Omit all pictures, then repeat the listing exactly.

◆ THE DATA
==================================================

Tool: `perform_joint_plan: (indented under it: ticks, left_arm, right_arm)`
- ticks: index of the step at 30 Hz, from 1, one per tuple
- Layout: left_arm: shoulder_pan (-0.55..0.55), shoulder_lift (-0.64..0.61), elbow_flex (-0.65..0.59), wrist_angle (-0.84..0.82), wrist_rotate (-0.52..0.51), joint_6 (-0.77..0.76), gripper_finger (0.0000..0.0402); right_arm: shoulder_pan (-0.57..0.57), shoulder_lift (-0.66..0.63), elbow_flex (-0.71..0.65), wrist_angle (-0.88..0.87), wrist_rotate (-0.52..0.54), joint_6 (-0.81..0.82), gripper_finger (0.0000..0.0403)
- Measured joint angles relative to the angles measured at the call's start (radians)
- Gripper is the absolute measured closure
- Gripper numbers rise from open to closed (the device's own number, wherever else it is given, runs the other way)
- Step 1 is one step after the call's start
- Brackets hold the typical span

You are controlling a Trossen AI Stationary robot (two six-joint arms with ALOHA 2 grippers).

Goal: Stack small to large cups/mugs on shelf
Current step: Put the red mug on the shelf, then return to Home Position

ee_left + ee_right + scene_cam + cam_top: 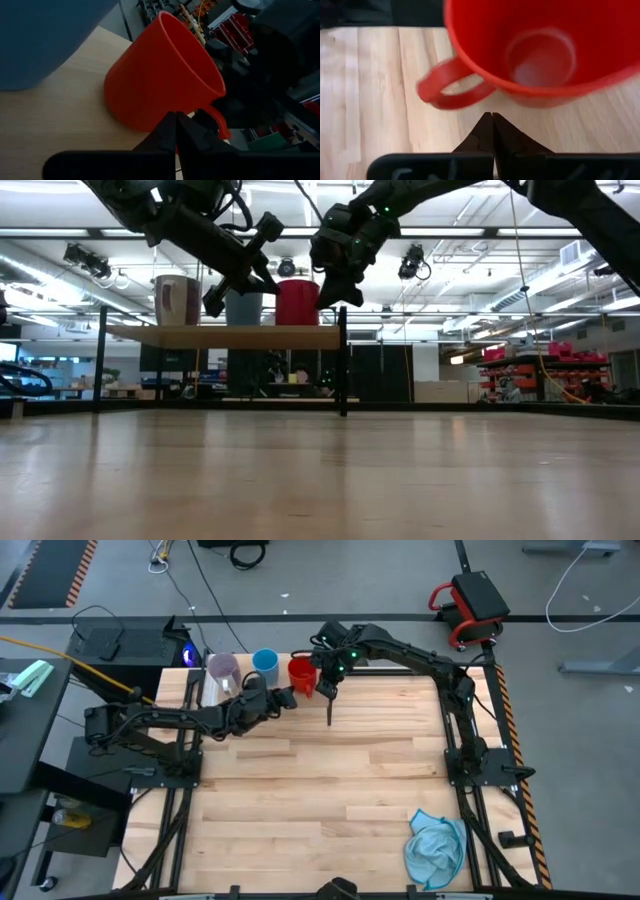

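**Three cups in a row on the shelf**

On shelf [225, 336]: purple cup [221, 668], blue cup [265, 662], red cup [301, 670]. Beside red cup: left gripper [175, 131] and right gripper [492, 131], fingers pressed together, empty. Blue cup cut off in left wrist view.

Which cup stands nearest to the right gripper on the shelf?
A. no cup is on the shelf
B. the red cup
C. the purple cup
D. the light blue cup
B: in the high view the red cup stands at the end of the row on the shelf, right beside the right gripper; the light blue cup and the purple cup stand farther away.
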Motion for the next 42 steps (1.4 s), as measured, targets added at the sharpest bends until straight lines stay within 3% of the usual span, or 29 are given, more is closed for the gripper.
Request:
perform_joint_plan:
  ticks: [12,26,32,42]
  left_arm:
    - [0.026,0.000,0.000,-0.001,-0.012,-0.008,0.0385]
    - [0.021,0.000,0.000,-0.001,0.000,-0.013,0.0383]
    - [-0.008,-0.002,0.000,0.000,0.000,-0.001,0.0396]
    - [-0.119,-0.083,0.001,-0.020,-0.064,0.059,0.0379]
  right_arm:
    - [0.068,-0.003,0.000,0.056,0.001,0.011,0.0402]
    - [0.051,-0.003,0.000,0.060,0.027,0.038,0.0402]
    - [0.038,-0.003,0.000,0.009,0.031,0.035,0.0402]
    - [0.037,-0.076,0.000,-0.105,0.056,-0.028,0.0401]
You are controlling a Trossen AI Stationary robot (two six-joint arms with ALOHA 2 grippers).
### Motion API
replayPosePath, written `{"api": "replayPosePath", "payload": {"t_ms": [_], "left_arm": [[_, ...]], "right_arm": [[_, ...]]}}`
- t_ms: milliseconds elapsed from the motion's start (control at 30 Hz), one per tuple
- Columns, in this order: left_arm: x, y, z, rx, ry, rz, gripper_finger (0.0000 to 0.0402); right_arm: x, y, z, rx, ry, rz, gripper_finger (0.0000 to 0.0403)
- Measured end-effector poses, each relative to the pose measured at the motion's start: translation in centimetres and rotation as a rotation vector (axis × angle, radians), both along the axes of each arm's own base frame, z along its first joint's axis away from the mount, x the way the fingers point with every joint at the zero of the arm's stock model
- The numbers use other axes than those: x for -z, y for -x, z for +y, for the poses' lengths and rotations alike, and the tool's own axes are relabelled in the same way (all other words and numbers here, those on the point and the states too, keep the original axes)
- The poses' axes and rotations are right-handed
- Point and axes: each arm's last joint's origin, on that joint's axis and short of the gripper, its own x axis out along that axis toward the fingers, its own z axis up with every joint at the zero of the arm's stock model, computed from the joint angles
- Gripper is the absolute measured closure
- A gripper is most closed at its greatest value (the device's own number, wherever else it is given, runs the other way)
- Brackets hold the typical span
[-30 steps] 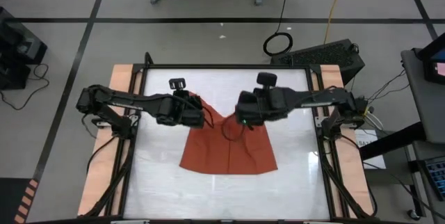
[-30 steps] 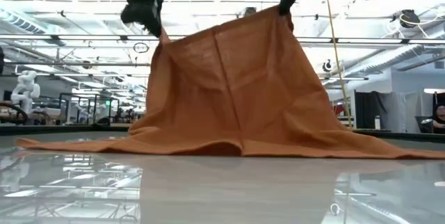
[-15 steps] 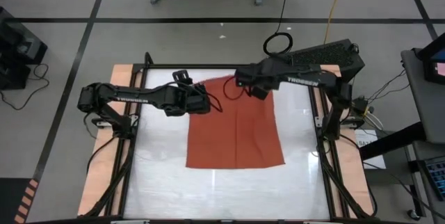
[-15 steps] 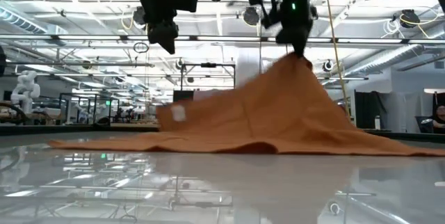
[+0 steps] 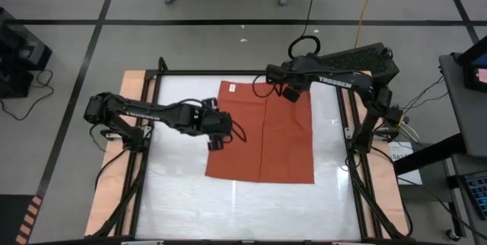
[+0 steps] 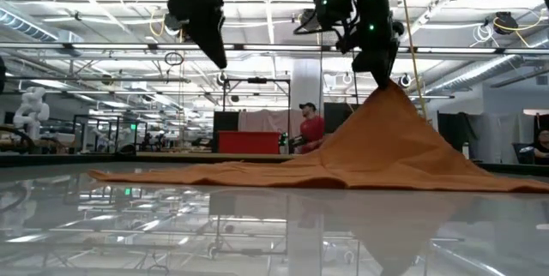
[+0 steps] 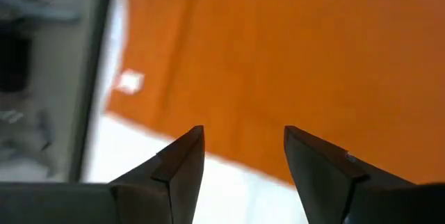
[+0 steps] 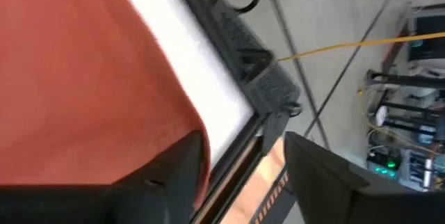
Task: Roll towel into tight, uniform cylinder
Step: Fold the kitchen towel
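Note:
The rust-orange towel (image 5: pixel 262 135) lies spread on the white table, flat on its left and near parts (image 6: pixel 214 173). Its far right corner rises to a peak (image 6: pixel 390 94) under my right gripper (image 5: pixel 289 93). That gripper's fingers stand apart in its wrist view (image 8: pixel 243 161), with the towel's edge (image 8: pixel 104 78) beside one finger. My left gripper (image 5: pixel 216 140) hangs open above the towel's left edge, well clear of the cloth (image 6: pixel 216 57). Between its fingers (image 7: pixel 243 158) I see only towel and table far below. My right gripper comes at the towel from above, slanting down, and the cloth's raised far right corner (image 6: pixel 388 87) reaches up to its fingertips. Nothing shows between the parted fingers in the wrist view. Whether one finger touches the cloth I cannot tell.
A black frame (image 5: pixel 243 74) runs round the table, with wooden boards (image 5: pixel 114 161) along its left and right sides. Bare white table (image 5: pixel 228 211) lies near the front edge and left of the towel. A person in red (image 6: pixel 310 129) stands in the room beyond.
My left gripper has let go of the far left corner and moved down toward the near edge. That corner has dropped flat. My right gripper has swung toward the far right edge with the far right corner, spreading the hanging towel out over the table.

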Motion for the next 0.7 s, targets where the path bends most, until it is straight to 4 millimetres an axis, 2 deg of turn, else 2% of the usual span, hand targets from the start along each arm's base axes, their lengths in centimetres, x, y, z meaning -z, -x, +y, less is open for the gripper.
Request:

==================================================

◆ ANSWER SPACE
Tool: `perform_joint_plan: (indented under it: ticks, left_arm, right_arm)`
- ticks: index of the step at 30 Hz, from 1, one per tuple
- Layout: left_arm: shoulder_pan (-0.55..0.55), shoulder_lift (-0.64..0.61), elbow_flex (-0.65..0.59), wrist_angle (-0.84..0.82), wrist_rotate (-0.52..0.51), joint_6 (-0.77..0.76), gripper_finger (0.0000..0.0402); right_arm: shoulder_pan (-0.57..0.57), shoulder_lift (-0.66..0.63), elbow_flex (-0.71..0.65), wrist_angle (-0.88..0.87), wrist_rotate (-0.52..0.54), joint_6 (-0.81..0.82), gripper_finger (0.0000..0.0403)
- Measured joint angles relative to the angles measured at the call's start (radians)
- Gripper is the absolute measured closure
- Gripper numbers rise from open to closed (the device's own number, wherever else it is given, runs the other way)
- Step 1 is one step after the call's start
- Brackets hold the typical span

You are controlling a Trossen AI Stationary robot (two six-joint arms with ALOHA 2 grippers).

Goal: Stack small to large cups/mugs on shelf
Current step: Put the red mug on the shelf, then return to Home Position

ee_left + ee_right + scene_cam + cam_top: 

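**Three cups in a row on the shelf**

On shelf [225, 336]: purple cup [221, 668], blue cup [265, 662], red cup [301, 670]. Beside red cup: left gripper [175, 131] and right gripper [492, 131], fingers pressed together, empty. Blue cup cut off in left wrist view.

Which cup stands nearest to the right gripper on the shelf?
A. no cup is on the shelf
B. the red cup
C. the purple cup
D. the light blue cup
B: in the high view the red cup stands at the end of the row on the shelf, right beside the right gripper; the light blue cup and the purple cup stand farther away.
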Motion for the next 42 steps (1.4 s), as measured, targets added at the sharpest bends until straight lines stay within 3% of the usual span, or 29 are given, more is closed for the gripper.
Request:
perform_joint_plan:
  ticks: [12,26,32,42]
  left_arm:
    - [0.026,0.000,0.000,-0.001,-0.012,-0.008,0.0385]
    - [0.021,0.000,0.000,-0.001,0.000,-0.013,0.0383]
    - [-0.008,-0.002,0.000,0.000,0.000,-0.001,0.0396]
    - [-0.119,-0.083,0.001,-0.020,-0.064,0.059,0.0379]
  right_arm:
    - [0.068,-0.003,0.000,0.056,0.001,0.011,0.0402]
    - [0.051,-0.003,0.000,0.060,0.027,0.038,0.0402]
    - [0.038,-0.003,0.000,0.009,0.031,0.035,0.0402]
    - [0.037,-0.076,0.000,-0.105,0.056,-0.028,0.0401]
You are controlling a Trossen AI Stationary robot (two six-joint arms with ALOHA 2 grippers).
### Motion API
replayPosePath, written `{"api": "replayPosePath", "payload": {"t_ms": [_], "left_arm": [[_, ...]], "right_arm": [[_, ...]]}}`
- t_ms: milliseconds elapsed from the motion's start (control at 30 Hz), one per tuple
- Columns, in this order: left_arm: x, y, z, rx, ry, rz, gripper_finger (0.0000 to 0.0402); right_arm: x, y, z, rx, ry, rz, gripper_finger (0.0000 to 0.0403)
- Measured end-effector poses, each relative to the pose measured at the motion's start: translation in centimetres and rotation as a rotation vector (axis × angle, radians), both along the axes of each arm's own base frame, z along its first joint's axis away from the mount, x the way the fingers point with every joint at the zero of the arm's stock model
- The numbers use other axes than those: x for -z, y for -x, z for +y, for the poses' lengths and rotations alike, and the tool's own axes are relabelled in the same way (all other words and numbers here, those on the point and the states too, keep the original axes)
- The poses' axes and rotations are right-handed
- Point and axes: each arm's last joint's origin, on that joint's axis and short of the gripper, its own x axis out along that axis toward the fingers, its own z axis up with every joint at the zero of the arm's stock model, computed from the joint angles
- Gripper is the absolute measured closure
- A gripper is most closed at its greatest value (the device's own number, wherever else it is given, runs the other way)
- Brackets hold the typical span
[-30 steps] 
[-30 steps] 
[-15 steps] 
[-15 steps] 
[+0 steps] 
[+0 steps] 
[+0 steps] 
[+0 steps] 
Task: Roll towel into tight, uniform cylinder
Step: Fold the kitchen towel
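Note:
The rust-orange towel (image 5: pixel 262 135) lies spread on the white table, flat on its left and near parts (image 6: pixel 214 173). Its far right corner rises to a peak (image 6: pixel 390 94) under my right gripper (image 5: pixel 289 93). That gripper's fingers stand apart in its wrist view (image 8: pixel 243 161), with the towel's edge (image 8: pixel 104 78) beside one finger. My left gripper (image 5: pixel 216 140) hangs open above the towel's left edge, well clear of the cloth (image 6: pixel 216 57). Between its fingers (image 7: pixel 243 158) I see only towel and table far below. My right gripper comes at the towel from above, slanting down, and the cloth's raised far right corner (image 6: pixel 388 87) reaches up to its fingertips. Nothing shows between the parted fingers in the wrist view. Whether one finger touches the cloth I cannot tell.
A black frame (image 5: pixel 243 74) runs round the table, with wooden boards (image 5: pixel 114 161) along its left and right sides. Bare white table (image 5: pixel 228 211) lies near the front edge and left of the towel. A person in red (image 6: pixel 310 129) stands in the room beyond.
My left gripper has let go of the far left corner and moved down toward the near edge. That corner has dropped flat. My right gripper has swung toward the far right edge with the far right corner, spreading the hanging towel out over the table.
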
Motion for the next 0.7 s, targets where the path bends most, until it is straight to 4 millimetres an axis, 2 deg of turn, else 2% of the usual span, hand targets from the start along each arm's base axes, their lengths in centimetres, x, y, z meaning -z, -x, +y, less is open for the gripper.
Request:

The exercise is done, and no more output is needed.